● WHAT NEEDS TO BE DONE:
Reproduce the first line of the material below and each line after it, exactly, through the line containing "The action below", and give nothing more.
----------------
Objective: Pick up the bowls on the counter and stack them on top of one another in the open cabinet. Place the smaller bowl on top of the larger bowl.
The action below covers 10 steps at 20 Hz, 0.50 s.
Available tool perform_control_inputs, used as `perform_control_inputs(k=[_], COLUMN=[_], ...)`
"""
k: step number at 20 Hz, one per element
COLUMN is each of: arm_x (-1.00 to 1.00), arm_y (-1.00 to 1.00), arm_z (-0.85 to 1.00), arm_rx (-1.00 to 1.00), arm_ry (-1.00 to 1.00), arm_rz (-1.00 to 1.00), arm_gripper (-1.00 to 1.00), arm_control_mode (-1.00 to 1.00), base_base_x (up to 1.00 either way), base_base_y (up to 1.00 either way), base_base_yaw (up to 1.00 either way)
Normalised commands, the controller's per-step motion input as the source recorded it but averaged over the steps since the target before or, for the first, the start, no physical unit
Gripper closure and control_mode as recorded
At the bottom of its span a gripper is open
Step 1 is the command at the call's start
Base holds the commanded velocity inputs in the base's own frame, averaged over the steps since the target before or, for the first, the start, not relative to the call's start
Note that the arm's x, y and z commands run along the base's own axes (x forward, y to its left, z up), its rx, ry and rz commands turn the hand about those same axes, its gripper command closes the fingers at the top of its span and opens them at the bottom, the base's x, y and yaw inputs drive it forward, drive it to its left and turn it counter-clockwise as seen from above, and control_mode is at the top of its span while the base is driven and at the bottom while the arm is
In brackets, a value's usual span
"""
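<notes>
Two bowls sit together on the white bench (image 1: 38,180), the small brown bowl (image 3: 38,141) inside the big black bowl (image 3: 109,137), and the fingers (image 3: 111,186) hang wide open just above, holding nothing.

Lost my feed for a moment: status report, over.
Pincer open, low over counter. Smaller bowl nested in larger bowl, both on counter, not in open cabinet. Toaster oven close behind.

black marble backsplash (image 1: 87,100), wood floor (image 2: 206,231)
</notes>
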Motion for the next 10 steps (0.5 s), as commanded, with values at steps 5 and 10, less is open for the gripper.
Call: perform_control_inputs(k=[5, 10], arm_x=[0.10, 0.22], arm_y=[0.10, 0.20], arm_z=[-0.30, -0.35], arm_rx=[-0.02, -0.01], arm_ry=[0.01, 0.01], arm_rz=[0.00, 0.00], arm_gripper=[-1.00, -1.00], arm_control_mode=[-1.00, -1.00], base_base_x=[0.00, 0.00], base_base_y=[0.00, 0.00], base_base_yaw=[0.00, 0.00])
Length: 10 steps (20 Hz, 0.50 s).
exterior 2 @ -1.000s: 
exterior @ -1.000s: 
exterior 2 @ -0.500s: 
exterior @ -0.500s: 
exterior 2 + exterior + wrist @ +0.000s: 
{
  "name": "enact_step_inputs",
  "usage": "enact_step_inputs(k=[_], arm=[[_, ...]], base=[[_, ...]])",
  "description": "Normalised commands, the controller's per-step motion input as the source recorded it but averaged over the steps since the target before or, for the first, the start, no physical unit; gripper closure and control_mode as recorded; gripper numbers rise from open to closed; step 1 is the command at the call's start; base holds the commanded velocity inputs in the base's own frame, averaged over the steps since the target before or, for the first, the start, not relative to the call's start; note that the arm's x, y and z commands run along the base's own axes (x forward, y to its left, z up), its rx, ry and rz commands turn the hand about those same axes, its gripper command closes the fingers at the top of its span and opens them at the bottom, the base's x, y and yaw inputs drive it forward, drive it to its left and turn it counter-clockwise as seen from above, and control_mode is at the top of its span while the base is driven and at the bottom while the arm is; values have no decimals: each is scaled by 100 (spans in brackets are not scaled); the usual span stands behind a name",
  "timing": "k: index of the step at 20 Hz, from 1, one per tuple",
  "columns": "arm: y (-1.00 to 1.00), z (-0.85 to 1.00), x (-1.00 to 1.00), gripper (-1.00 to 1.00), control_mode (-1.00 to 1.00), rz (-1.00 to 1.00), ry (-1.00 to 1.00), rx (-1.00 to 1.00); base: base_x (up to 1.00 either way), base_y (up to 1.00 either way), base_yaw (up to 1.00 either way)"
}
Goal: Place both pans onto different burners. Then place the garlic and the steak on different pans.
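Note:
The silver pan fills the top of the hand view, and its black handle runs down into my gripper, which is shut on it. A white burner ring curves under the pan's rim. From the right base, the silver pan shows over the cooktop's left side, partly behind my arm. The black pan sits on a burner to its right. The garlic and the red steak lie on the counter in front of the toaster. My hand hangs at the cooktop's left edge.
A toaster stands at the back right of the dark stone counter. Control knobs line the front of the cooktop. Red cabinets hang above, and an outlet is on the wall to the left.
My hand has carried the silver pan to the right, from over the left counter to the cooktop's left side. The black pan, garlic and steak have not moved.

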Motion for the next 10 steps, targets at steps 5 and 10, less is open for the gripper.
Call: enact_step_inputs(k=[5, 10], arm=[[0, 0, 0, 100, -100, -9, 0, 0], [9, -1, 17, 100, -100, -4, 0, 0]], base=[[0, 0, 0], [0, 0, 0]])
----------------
● ANSWER TO THE EXERCISE:
Objective: Pick up the bowls on the counter and stack them on top of one another in the open cabinet. Place the smaller bowl on top of the larger bowl.
The action below covers 10 steps at 20 Hz, 0.50 s.

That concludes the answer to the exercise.